NURUL ABROR

Sabtu, 12 Januari 2019

TINGGALKAN PERKATA’AN SIAPAPUN YANG MENYELISIHI ALLAH DAN RASULULNYA

TINGGALKAN PERKATA’AN SIAPAPUN YANG MENYELISIHI ALLAH DAN RASULULNYA

Adanya perselisihan ditengah-tengah umat Islam yang seolah-olah tidak ada ujungnya, seakan umat Islam tidak punya pedoman untuk menyatukan mereka.

Diantara penyebab perselisihan tersebut adalah tidak dikembalikannya setiap perselisihan yang ada kepada Allah dan Rasulnya, sebagian dari umat Islam lebih suka mengembalikannya kepada tokoh-tokohnya, pendapat ustad atau habibnya, atau madzhabnya.

Shalafus Shalih adalah umat yang paling utama, paling selamat dan paling mengetahui dalam memahami Islam. Mereka adalah para pendahulu yang memiliki keshalihan yang tertinggi.

Rasulullah Shallallaahu ‘Alaihi wa Sallam bersabda :

خَيْرَ أُمَّتِي قَرْنِي ثُمَّ الَّذِيْنَ يَلُونَهُمْ ثُمَّ الَّذِينَ يَلُونَهُمْ

“Sebaik-baik umatku adalah pada masaku (para Sahabat). Kemudian orang-orang yang setelah mereka (tabi’in), lalu orang-orang yang setelah mereka (tabi’ut tabi’in).” (Shahih Al-Bukhari, no. 3650).

Karenanya, sudah merupakan kemestian bila menghendaki pemahaman dan pengamalan Islam yang benar merujuk kepada mereka (Shalafus shaalih).

Dalam hal ini para Shalafus Shaalih sudah memperingatkan umat supaya meninggalkan perkata’an siapapun manakala perkata’an atau pendapatnya itu bertentangan dengan sabda Rasulullah shallallahu ‘alaihi wasallam.

Berikut ini perkata’an para Shalafus Shaalih:

– Abdullah ibnu Abbas berkata : “Tidak ada seorang pun boleh diambil perkata’an nya atau di tolak, kecuali perkata’an Rasulullah Sallallohu ‘alaihi wasallam (Rowahu Thobroni).
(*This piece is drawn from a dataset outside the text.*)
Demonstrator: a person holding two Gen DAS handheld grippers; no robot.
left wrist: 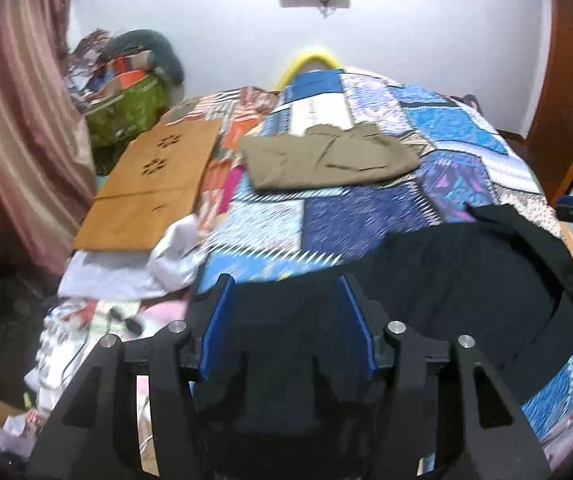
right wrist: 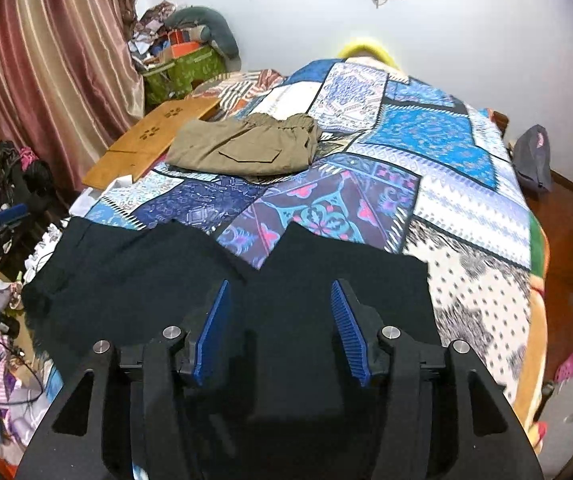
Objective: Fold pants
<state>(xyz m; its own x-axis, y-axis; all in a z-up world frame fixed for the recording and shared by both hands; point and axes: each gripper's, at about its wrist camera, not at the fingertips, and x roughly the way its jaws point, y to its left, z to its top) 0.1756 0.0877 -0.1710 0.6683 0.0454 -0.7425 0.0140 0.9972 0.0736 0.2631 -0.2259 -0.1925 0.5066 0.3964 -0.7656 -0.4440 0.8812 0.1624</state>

Dan juga berkata : “Aku khawatir akan datang hujan batu dari langit , ketika aku mengatakan Rasulullah berkata . . , engkau mengatakan Abu Bakar berkata . . , atau Umar berkata . . .
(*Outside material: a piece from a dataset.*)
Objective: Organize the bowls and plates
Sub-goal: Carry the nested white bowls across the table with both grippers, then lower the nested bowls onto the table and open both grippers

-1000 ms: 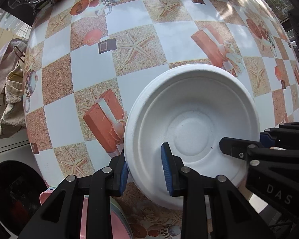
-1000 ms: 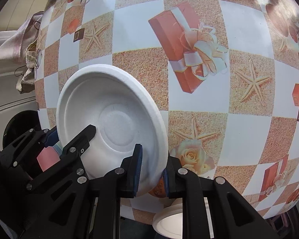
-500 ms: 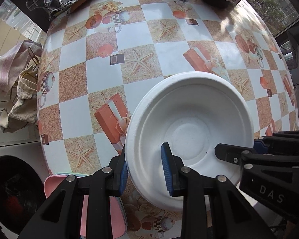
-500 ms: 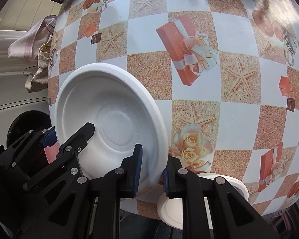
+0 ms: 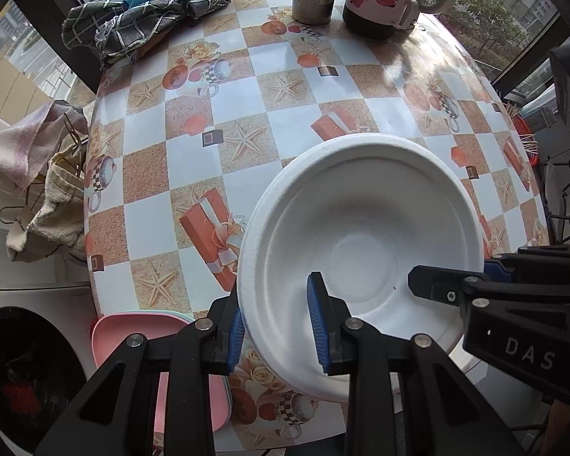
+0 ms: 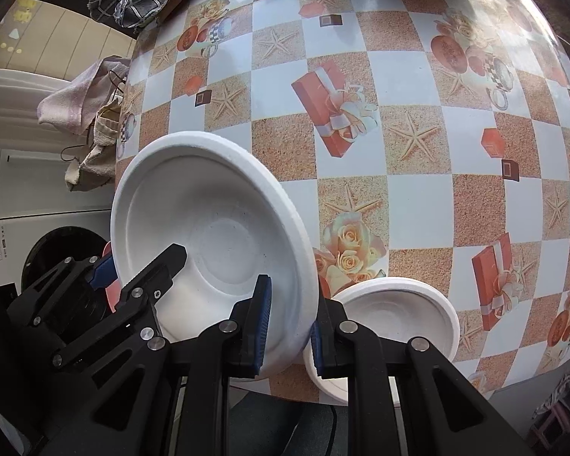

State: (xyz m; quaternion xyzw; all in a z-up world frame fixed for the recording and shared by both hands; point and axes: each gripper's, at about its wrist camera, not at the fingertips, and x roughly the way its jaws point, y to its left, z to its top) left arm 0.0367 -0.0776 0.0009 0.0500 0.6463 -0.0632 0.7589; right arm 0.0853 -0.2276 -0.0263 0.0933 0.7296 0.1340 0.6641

– Imam Abu Hanifah berkata : “Apabila saya mengucapkan suatu pendapat yang bertentangan dengan Al-Qur’an dan hadits Rasulullah, maka tinggalkanlah perkata’anku .
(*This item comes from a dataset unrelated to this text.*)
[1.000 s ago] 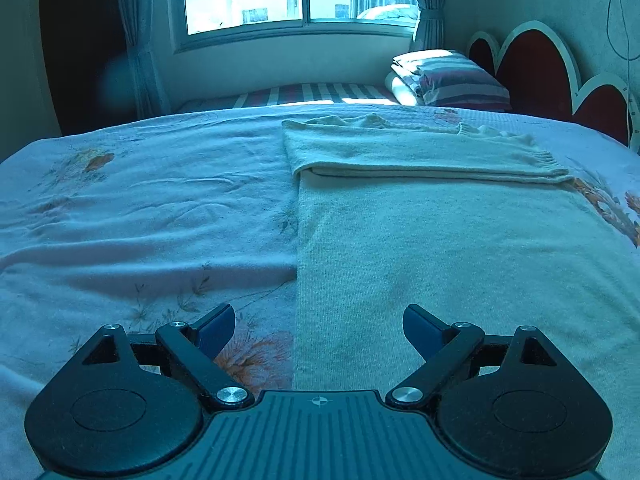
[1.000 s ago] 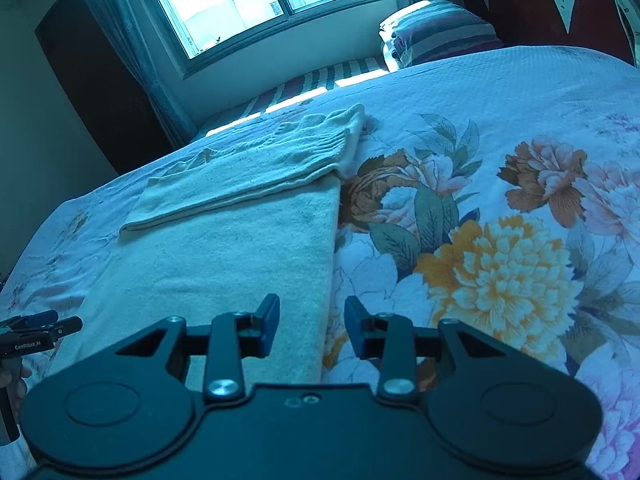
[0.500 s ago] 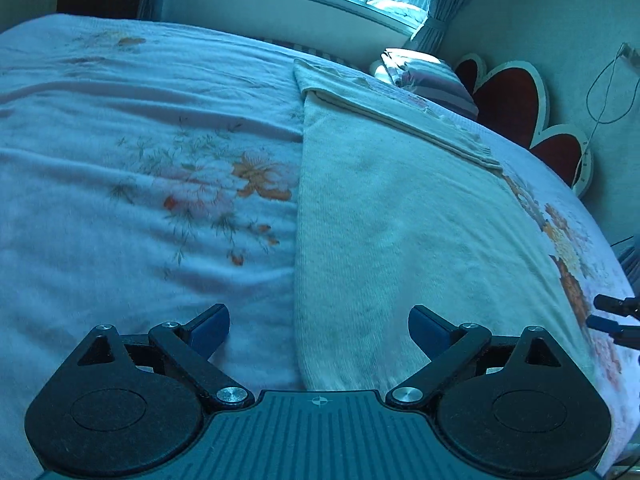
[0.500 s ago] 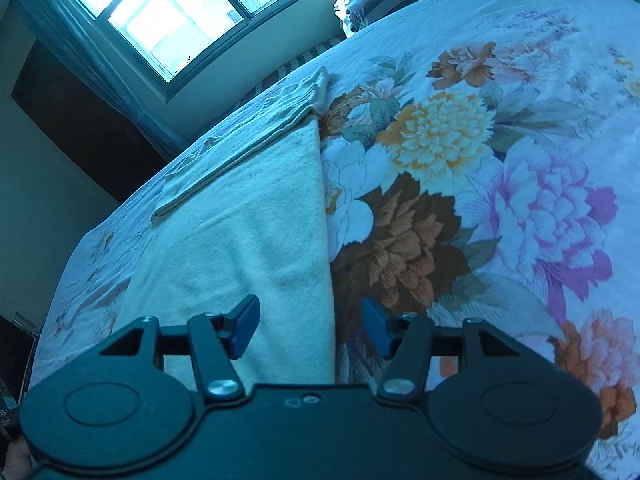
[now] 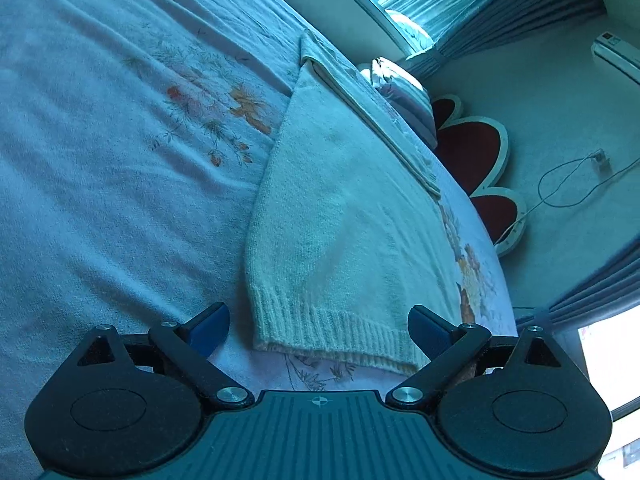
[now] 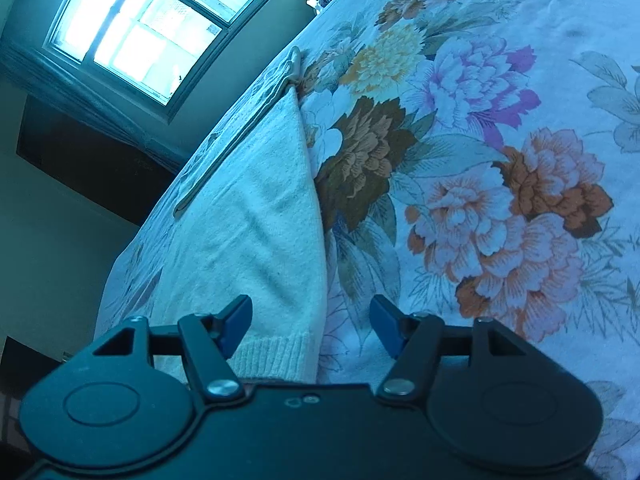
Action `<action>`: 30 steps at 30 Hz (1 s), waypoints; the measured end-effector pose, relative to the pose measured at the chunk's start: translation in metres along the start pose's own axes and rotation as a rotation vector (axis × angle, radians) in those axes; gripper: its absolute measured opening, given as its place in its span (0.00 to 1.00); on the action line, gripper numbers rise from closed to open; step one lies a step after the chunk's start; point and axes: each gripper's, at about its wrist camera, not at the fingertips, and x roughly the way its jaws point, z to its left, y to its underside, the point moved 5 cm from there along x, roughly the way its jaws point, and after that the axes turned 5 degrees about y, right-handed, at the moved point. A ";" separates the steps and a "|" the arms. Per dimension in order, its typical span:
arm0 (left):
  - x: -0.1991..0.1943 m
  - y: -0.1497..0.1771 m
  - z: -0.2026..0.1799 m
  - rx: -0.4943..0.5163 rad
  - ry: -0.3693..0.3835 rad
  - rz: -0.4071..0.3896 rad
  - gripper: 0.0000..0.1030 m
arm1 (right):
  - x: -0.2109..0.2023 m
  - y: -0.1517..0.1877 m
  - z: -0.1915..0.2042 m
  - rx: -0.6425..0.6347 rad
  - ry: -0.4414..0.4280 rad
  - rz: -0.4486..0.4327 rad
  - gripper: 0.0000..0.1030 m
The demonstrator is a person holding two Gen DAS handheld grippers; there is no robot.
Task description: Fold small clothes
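Bedspread (image 5: 100,168) fills most of both views, pale with a faint flower sprig on the left-wrist side and big orange, brown and purple blooms (image 6: 500,216) on the right-wrist side. Cream knit sweater (image 5: 344,232) lies flat on it, long and narrow, its far end folded back over itself in a band, its ribbed hem (image 5: 332,332) nearest the cameras. Headboard (image 5: 472,148), red panels with pale scalloped edging, stands beyond the sweater's far end, a striped pillow (image 5: 404,92) against it. Window (image 6: 136,36) bright at upper left in the right-wrist view, curtains at its side (both views are strongly tilted). Wall cable (image 5: 568,184) loops down by the headboard. Left gripper (image 5: 318,326) hovers low at the hem, jaws spread wide with nothing between the pads; the hem's near left corner sits between the two blue fingertips (image 5: 210,328), not touched as far as the view shows. Right gripper (image 6: 312,326) is at the hem's other corner, jaws about halfway apart and just now opening further; the sweater's right edge and ribbing run up between the fingers (image 6: 238,320), the left one over the knit, the right one over the flowered cloth, neither pressing on it.
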 end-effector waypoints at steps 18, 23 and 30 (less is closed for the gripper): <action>0.031 -0.011 0.008 -0.015 0.146 0.067 0.81 | 0.020 0.010 -0.005 0.122 -0.144 0.093 0.46; 0.039 -0.009 0.008 -0.007 0.129 0.082 0.49 | 0.030 0.016 0.005 0.080 -0.148 0.130 0.31; 0.040 -0.007 0.017 -0.045 0.170 0.045 0.45 | 0.032 0.019 -0.005 0.144 -0.156 0.115 0.20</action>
– Imam Malik bin Annas berkata : “Saya ini hanya seorang manusia, bisa salah dan bisa benar, maka telitilah pendapatku. Setiap pendapatku yang sesuai dengan Al-Qur’an dan sunnah, maka ambillah pendapatku tersebut, dan setiap pendapatku yang bertentangan dengan Al-Qur’an dan sunnah, maka tinggalkanlah pendapatku tersebut”. Beliau juga berkata : “Tidak ada seorangpun sepeninggal Nabi shallallahu ‘alaihi wa sallam kecuali pendapatnya bisa diambil atau juga bisa ditolak.

– Imam Ahmad berkata ;

لَيْسَ أَحَدَ إِلَّا وَيُؤْخَذُ مِنْ رَايَةَ وَيُتْرَكُ ؛ مَا خَلَا النَّبِيَّ

“Pendapat seseorang bisa diambil atau ditinggalkan selain Nabi shallallahu ‘alaihi wa sallam”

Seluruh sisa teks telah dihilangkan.